Tsuboshita Yukihiro, Okamoto Hiroshi
Corporate Research & Technology Development Group, Fuji Xerox Co. Ltd., Japan.
Neural Netw. 2009 Sep;22(7):922-30. doi: 10.1016/j.neunet.2009.07.005. Epub 2009 Jul 16.
A major goal in the study of neural networks is to create novel information-processing algorithms inferred from the real brain. Recent neurophysiological evidence of graded persistent activity suggests that the brain possesses neural mechanisms for retrieval of graded information, which could be described by the neural-network dynamics with attractors that are continuously dependent on the initial state. Theoretical studies have also demonstrated that model neurons with a multihysteretic response property can generate robust continuous attractors. Inspired by these lines of evidence, we proposed an algorithm given by the multihysteretic neuron-network dynamics, devised to retrieve graded information specific to a given topic (i.e., context, represented by the initial state). To demonstrate the validity of the proposed algorithm, we examined keyword extraction from documents, which is best fitted for evaluating the appropriateness of retrieval of graded information. The performance of keyword extraction by using our algorithm was significantly high (measured by the average precision of document retrieval, for which the appropriateness of keyword extraction is crucial) compared with standard document-retrieval methods. Moreover, our algorithm exhibited much higher performance than the neural-network dynamics with bistable neurons, which can also produce robust continuous attractors but only represent dichotomous information at the single-cell level. These findings indicate that the capability to manage graded information at the single-cell level was essential for obtaining a high performing algorithm.
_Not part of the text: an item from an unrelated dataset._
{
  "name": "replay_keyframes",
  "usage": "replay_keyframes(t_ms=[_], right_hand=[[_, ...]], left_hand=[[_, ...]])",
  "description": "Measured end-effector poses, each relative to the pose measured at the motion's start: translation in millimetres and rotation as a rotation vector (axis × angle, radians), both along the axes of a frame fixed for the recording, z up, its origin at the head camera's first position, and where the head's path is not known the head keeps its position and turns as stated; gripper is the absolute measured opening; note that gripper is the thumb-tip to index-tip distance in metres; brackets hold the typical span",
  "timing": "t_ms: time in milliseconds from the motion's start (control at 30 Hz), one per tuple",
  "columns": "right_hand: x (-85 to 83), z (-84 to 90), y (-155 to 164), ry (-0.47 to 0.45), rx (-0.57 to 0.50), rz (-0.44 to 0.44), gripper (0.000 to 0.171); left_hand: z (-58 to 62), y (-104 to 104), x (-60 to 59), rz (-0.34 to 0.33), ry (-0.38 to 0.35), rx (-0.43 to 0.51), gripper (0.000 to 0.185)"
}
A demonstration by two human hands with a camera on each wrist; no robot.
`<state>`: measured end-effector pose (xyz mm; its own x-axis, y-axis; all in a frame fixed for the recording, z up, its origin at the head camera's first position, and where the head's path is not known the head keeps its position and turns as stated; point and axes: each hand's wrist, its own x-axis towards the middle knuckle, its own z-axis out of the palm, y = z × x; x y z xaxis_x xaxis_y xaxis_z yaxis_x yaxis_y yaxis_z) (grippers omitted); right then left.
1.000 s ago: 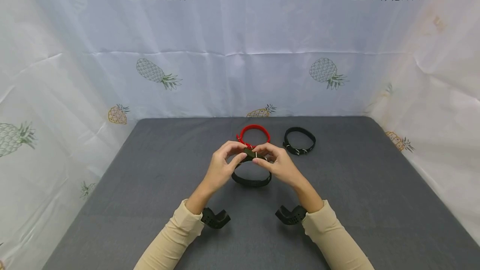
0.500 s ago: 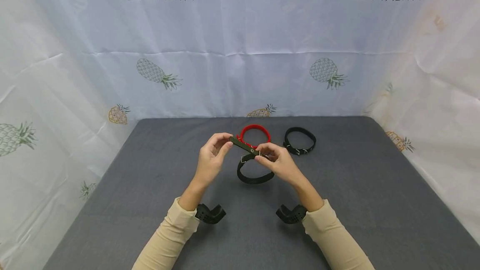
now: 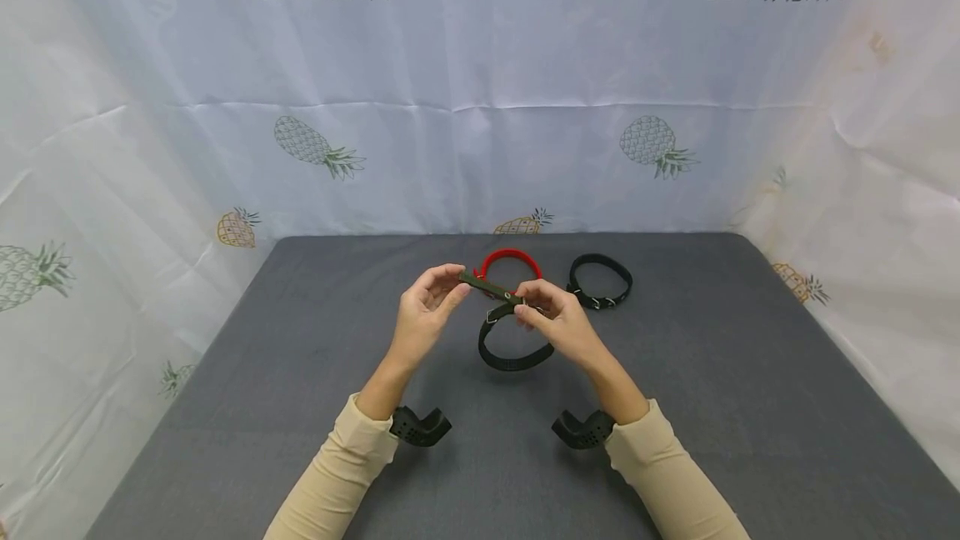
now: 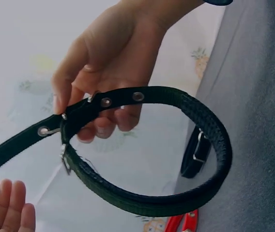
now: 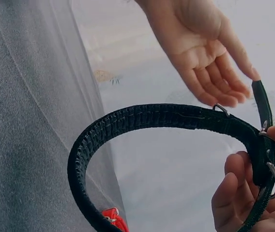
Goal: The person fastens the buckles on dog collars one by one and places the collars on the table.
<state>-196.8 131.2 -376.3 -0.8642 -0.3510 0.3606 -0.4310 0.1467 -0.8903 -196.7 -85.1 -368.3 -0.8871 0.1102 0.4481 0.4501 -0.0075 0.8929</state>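
Note:
A dark green collar point(image 3: 510, 362) with metal eyelets hangs in a loop above the table, held in both hands. My left hand point(image 3: 420, 315) pinches the free end of its strap, drawn out to the left. At the buckle, my right hand point(image 3: 558, 319) grips the strap between thumb and fingers. In the left wrist view the strap end point(image 4: 23, 141) passes out through the buckle point(image 4: 64, 117), and the prong lies at an eyelet. A D-ring point(image 5: 273, 180) shows beside the right fingers in the right wrist view.
Behind the hands a red collar point(image 3: 510, 253) lies on the grey table point(image 3: 337, 440), partly hidden. A black buckled collar point(image 3: 600, 304) lies to its right. A white pineapple-print cloth point(image 3: 465, 165) hangs behind and at both sides.
My left hand has moved left and slightly up from the buckle, drawing the strap end out with it. The right hand stays near its place; the loop has shifted slightly right.

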Motion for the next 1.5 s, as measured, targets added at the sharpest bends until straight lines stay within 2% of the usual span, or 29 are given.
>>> replay_keyframes(t_ms=[200,300,467,567,767,933,1100,1500], right_hand=[[0.4,2.2,0.2,0.001,-0.058,0.032,0.019],[0.9,3.2,-0.4,-0.02,-0.08,0.047,0.021],[3.0,3.3,-2.1,-0.052,-0.107,0.077,0.024],[4.4,3.3,-3.6,-0.065,-0.11,0.086,0.025],[5.7,2.7,-6.1,-0.097,-0.096,0.096,0.026],[6.3,1.6,-7.2,-0.085,-0.102,0.106,0.024],[7.5,1.3,-7.2,-0.073,-0.103,0.105,0.025],[7.8,3.7,-5.4,-0.084,-0.11,0.112,0.027]], left_hand=[[-4.8,5.4,0.0,-0.038,-0.03,-0.029,0.03],[-7.9,10.6,2.0,-0.086,-0.06,-0.05,0.028],[-14.5,18.9,5.2,-0.183,-0.158,-0.066,0.031],[-17.1,21.9,5.9,-0.219,-0.225,-0.068,0.032],[-13.5,24.9,8.3,-0.233,-0.359,-0.035,0.033],[-10.9,26.4,10.3,-0.238,-0.429,-0.002,0.023],[-12.1,27.6,11.1,-0.24,-0.437,0.007,0.015],[-12.9,24.3,11.3,-0.259,-0.355,-0.043,0.026]])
神经网络研究的一个主要目标是创建从真实大脑中推断出的新型信息处理算法。最近关于分级持续活动的神经生理学证据表明,大脑拥有用于检索分级信息的神经机制,这可以用具有连续依赖于初始状态的吸引子的神经网络动力学来描述。理论研究也表明,具有多滞后响应特性的模型神经元可以产生强大的连续吸引子。受这些证据的启发,我们提出了一种由多滞后神经元网络动力学给出的算法,旨在检索特定于给定主题(即由初始状态表示的上下文)的分级信息。为了证明所提出算法的有效性,我们研究了从文档中提取关键词,这最适合评估分级信息检索的适当性。与标准文档检索方法相比,使用我们的算法进行关键词提取的性能显著较高(通过文档检索的平均精度来衡量,对于关键词提取的适当性至关重要)。此外,我们的算法表现出比具有双稳态神经元的神经网络动力学更高的性能,双稳态神经元也可以产生强大的连续吸引子,但在单细胞水平上仅表示二分信息。这些发现表明,在单细胞水平上管理分级信息的能力对于获得高性能算法至关重要。